BYU alumna Judy Seegmiller knew months in advance that her husband, Craig, had Alzheimer’s disease.
The signs were there. While working at his store, he would ask customers how much change he owed them, and then double-check to see whether the amount was right. He would tell people he forgot his glasses even though he wore contacts. When he was driving, he would pull off to the side of the road for unknown reasons, only to turn around and go back home.
In August of 1999, Seegmiller’s observations were confirmed when her husband was diagnosed with the early stages of Alzheimer’s, or “Big Al” as they would call it. Seegmiller, who dealt with her own health challenges prior to Craig’s diagnosis, told him, “Do you realize how blessed we are? You got to help take care of me and now I get to help take care of you. Now, you’re going to take two white pills and you’ll be perfect.”
She gave Craig two white aspirins and he was convinced that everything would be OK.
“He thought we were going to grow old together and he was going to be perfect,” Seegmiller said. “‘Words are medicine,’ I tell people. You tell them everything they need to hear and you live in their world, because they’re not a part of your world anymore.”
The ongoing fight against Alzheimer’s
That is the very nature of Alzheimer’s disease: a progressive disorder that causes brain cells to waste away and die, slowly destroying memory and thinking skills. Nancy Reagan famously referred to it as the “long goodbye,” the disease that takes someone away slowly, painfully, bit by bit.
There are currently 5.8 million people in the United States who suffer from Alzheimer’s disease. It is also the sixth leading cause of death among Americans.
According to Perry Ridge, an Alzheimer’s researcher and BYU biology professor, as the generation of baby boomers move into the age range where they’re more prone to Alzheimer’s, the numbers of those who suffer from the disease are expected to skyrocket in the next 50 years.
Ridge, along with other faculty members and researchers at BYU, is actively involved in projects to better understand the disease and work toward finding a cure.
“Currently we have about a thousand whole genomes from different individuals, and we’re able to go through those to identify genetic markers that influence risk for Alzheimer’s disease,” Ridge said.
John Kauwe is also an Alzheimer’s researcher and has worked with the BYU community for 10 years. In addition to teaching biology courses and doing research, he travels all over the world talking about Alzheimer’s disease genetics.
Through campus resources like the DNA Sequencing Center and the Office of Research Computing, Ridge, Kauwe and other researchers recently discovered a genetic change to a gene called RAB10, which confers a large protective effect for people who have the potential to develop Alzheimer’s disease. While a good portion of Alzheimer’s research is focused on exploring the causes of the disease, this team decided to take a different approach.
“We were focusing more on what we can do to prevent disease and why some people are more resilient to aging than others,” Ridge said.

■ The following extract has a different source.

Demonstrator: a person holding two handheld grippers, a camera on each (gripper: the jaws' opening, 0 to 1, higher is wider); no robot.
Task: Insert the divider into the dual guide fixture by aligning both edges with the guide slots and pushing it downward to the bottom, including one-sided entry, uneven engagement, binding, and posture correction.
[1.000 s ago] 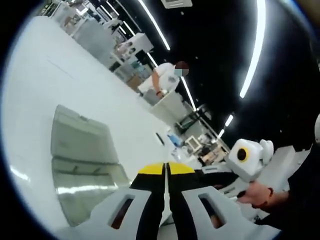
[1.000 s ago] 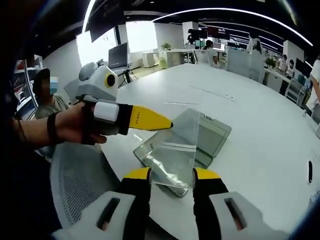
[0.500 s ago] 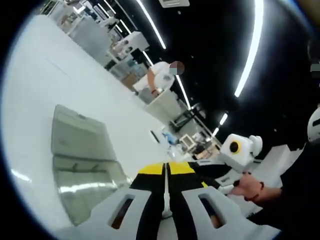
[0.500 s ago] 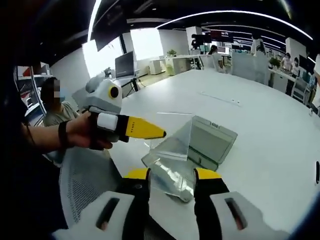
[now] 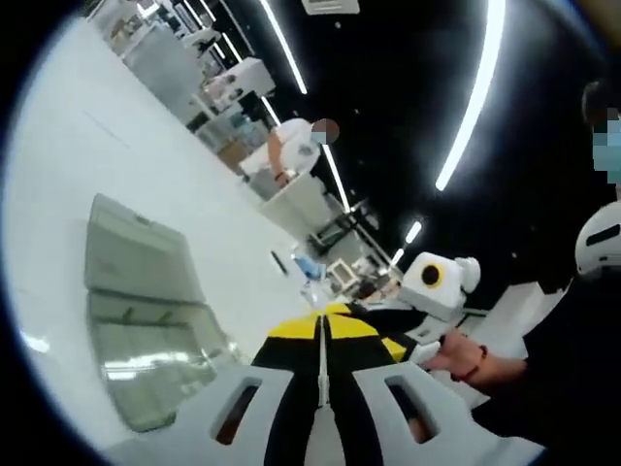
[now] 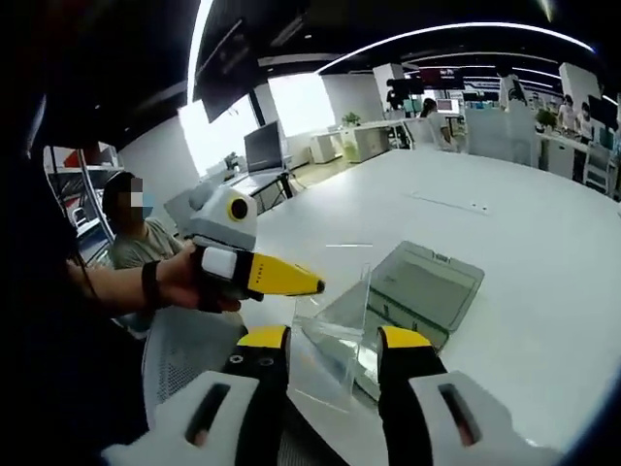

BYU researchers focus primarily on basic research and understanding of the science of disease. According to Kauwe, it often takes many years to translate findings into therapeutic interventions.
“The direct impact on people is not generally the curing of a disease,” Kauwe said. “Instead, those who participate in our research are impacted by knowing that they are contributing to efforts that will lead to a cure in the future.”
Kauwe said he hopes each step toward finding a cure will help empower those who are suffering from the challenging and currently untreatable Alzheimer’s disease.
The high cost of Alzheimer’s
The physical and emotional cost of Alzheimer’s on family members is also extremely high. According to Ridge, when someone gets the disease, oftentimes the primary caretaker is the elderly spouse who is not equipped physically or emotionally to care for someone 24/7.
“Frequently, they’ll drain their savings, their retirement money, to try and take care of their ill spouse so they sacrifice their own well-being,” Ridge said. “It’s a complex disease and it’s difficult to understand.”
The cost in the United States will be $290 billion in 2019 for the research and treatments for Alzheimer’s disease and other dementias. This number is predicted to increase as high as $1.1 trillion in 2050 as the population ages and the disease becomes more prevalent.
Many researchers, medical specialists and volunteers are devoting their time and efforts to offset the high cost of Alzheimer’s in hopes that less families will have to deal with the financial and emotional turmoil it brings.
Since starting her personal journey helping her husband face “Big Al,” Seegmiller has devoted her life to helping others cope with this difficult disease. She has led several caregiver support groups and written a book while continuing to speak about her caregiving experiences to students and faculty members at BYU, University of Utah and Utah State University. She also encourages people to find joy and gratitude in the journey.
“If our eyes didn’t have tears, our hearts wouldn’t have any rainbows,” Seegmiller said. “Involve others in the journey. It enriches their lives, enriches yours and creates awareness.”